_The problem_
Transcribe exactly the lines that begin the material and continue through the line containing "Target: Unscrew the". Leave out whatever follows.

_Given entries_
————————

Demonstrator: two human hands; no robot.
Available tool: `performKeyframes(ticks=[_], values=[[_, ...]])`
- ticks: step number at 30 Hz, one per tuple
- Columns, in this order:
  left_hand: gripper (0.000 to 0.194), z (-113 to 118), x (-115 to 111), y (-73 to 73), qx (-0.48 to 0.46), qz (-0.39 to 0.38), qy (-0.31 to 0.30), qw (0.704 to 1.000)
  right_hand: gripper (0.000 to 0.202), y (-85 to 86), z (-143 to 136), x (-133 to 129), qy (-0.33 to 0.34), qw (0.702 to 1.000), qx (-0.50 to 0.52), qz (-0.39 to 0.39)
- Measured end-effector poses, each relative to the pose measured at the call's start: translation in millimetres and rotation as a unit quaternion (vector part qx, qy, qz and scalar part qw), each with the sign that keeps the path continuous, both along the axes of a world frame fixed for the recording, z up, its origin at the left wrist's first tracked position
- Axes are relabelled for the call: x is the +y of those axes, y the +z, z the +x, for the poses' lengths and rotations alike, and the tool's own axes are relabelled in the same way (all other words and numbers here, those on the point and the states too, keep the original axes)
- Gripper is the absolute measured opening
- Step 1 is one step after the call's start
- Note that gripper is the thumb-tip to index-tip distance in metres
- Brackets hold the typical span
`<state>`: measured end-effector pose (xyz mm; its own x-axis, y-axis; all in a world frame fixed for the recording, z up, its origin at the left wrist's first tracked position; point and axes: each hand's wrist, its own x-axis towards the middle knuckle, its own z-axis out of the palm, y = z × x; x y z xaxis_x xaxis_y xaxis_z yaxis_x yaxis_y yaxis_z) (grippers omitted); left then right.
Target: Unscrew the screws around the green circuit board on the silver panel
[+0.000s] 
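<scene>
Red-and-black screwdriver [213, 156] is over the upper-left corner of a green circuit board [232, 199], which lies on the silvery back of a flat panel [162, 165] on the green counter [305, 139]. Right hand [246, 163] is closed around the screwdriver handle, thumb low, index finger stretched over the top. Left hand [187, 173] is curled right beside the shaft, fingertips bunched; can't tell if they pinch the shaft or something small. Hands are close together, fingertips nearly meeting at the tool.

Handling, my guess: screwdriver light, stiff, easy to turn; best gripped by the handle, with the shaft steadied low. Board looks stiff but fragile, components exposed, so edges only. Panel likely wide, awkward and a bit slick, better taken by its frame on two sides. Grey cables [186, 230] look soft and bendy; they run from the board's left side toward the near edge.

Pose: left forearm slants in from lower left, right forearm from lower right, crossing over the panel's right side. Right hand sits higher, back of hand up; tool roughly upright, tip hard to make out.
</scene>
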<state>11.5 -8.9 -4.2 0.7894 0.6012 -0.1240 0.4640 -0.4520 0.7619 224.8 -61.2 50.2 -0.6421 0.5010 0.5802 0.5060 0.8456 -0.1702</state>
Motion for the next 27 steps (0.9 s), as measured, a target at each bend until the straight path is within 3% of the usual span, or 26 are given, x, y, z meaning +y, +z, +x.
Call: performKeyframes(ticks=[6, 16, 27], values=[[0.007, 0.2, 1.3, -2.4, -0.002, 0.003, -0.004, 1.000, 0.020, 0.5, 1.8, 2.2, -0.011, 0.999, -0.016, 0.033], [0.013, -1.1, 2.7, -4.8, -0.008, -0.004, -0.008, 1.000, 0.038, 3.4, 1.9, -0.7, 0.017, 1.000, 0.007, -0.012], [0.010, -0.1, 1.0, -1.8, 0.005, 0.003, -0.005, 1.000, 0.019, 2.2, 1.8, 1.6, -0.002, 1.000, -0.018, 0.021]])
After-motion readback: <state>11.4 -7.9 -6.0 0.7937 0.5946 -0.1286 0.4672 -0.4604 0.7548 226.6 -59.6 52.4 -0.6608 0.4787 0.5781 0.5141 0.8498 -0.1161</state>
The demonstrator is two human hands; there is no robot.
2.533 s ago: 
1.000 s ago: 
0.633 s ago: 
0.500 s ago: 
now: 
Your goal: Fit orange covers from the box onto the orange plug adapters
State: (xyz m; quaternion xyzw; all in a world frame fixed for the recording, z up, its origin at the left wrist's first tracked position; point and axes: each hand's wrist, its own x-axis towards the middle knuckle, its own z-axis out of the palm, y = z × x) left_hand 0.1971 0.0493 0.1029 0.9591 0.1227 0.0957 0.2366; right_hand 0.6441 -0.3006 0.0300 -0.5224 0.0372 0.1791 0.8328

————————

_Output of the exercise_
Demonstrator: two human hands; no robot.
Available tool: `performKeyframes(ticks=[_], values=[[_, ...]])`
- ticks: step number at 30 Hz, one per tuple
- Columns, in this order:
  left_hand: gripper (0.000 to 0.194), z (-113 to 118), x (-115 to 111), y (-73 to 73), qx (-0.48 to 0.46), qz (-0.39 to 0.38), qy (-0.31 to 0.30), qw (0.704 to 1.000)
  right_hand: gripper (0.000 to 0.202), y (-85 to 86), z (-143 to 136), x (-133 to 129), qy (-0.33 to 0.34), qw (0.702 to 1.000), qx (-0.50 to 0.52), qz (-0.39 to 0.39)
- Measured end-effector poses, each relative to the pose measured at the call's start: translation in millimetres and rotation as a unit quaternion (vector part qx, qy, qz and scalar part qw), each with the sign that keeps the path continuous, both along the axes of a world frame fixed for the recording, z up, its origin at the left wrist's first tracked position
- Axes are relabelled for the call: x is the +y of those axes, y the +z, z the +x, for the poses' lengths and rotations alike, and the tool's own axes are relabelled in the same way (all other words and numbers here, those on the point and the states too, keep the original axes)
- Gripper is the absolute measured opening
- Step 1 is one step after the call's start
- Note that gripper is the thumb-tip to index-tip distance in metres
- Brackets hold the typical span
`<state>`: measured end-effector pose (xyz mm; its own x-axis, y-axis; all in a world frame fixed for the recording, z up, its origin at the left wrist's first tracked position; point and axes: each hand's wrist, its own x-axis towards the middle knuckle, its own z-axis out of the palm, y = z × x; x y z xaxis_x xaxis_y xaxis_z yaxis_x yaxis_y yaxis_z) (grippers omitted); left then right.
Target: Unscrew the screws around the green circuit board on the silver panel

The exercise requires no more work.